Une cinquantaine de membres et de sympathisants se sont réunis au Bucafin pour visionner le dépôt du budget par le parti libéral. Plusieurs mauvaises nouvelles, l'audience réagit vivement à chaque hausse de tarif annoncée par Raymond Bachand, il y a une ambiance d'événement sportif. Plus les déclarations se succèdent, plus on prend conscience de ce qui est en train de se passer. Les gens, maintenant silencieux, essaient de faire le point sur combien ils devront débourser de plus en électricité, taxe sur la santé, frais de scolarité, taxe sur l'essence, etc.  Certains se demandent où ils couperont dans leurs budgets déjà serrés... 
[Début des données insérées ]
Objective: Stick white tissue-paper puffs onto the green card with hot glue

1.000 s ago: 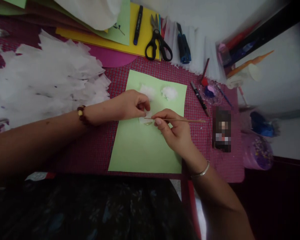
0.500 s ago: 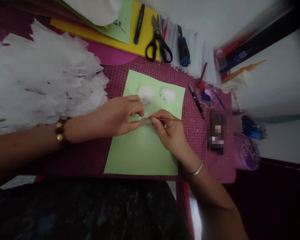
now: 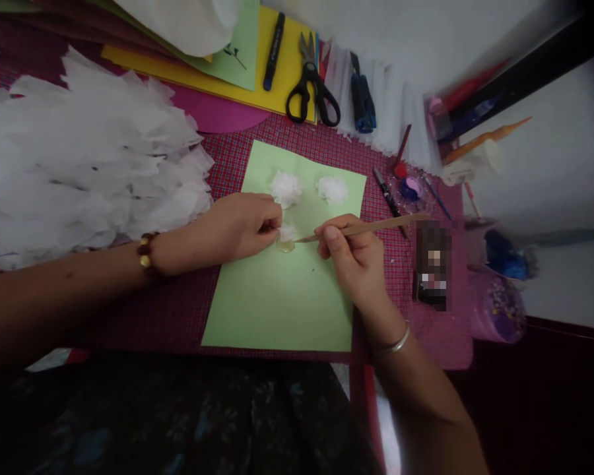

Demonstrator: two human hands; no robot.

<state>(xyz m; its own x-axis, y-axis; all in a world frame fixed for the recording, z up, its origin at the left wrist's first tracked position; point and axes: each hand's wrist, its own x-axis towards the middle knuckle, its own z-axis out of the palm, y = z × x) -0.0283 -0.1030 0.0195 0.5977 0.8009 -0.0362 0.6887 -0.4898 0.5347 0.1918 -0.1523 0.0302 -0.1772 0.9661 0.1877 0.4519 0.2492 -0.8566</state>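
Above the green sheet (image 3: 277, 303), the right hand (image 3: 354, 260) pinches a thin stick (image 3: 386, 223), tip pointing left at a pale spot (image 3: 286, 246) mid-sheet, long axis slanting out beyond the sheet's right edge. The left hand (image 3: 232, 227), over the sheet's left side, curls its fingers by a white tuft (image 3: 288, 232); I can't tell whether they pinch it.

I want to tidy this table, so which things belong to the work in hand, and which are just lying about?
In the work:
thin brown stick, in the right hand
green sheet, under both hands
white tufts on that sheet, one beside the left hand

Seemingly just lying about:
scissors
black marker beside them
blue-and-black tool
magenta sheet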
Devant l'image du ministre des finances projetés sur l'écran, les gens assistent, impuissants, au démentèlement d'un système qui profitait au plus grand nombre. Ceux qui applaudiront au lendemain de ce budget, ce sont le conseil du patronat et les chambres de commerce. Ce sont les Godbout, Montmarquette, Dubuc, Bouchard et autres « lucides ».

À la fin de la présentation du budget, Raymond Bachant répète plusieurs fois qu'il s'agit d'un budget « équitable ». Ça fait encore plus mal quand l'adversaire récupère nos mots.

Les péquistes et les adéquistes ont ensuite joué leur « rôle » d'opposition. Comme dans une pièce de théâtre ils ont montré des signes de colère, ils ont levé le ton et agiter les bras. Mais au fond, plusieurs de ces mesures se retrouvent dans leurs programmes électoraux. Dans le fond, Ils ne sont pas tant fâché que ce soit Jean Charest qui porte l'odieux de les avoir fait ces mesures.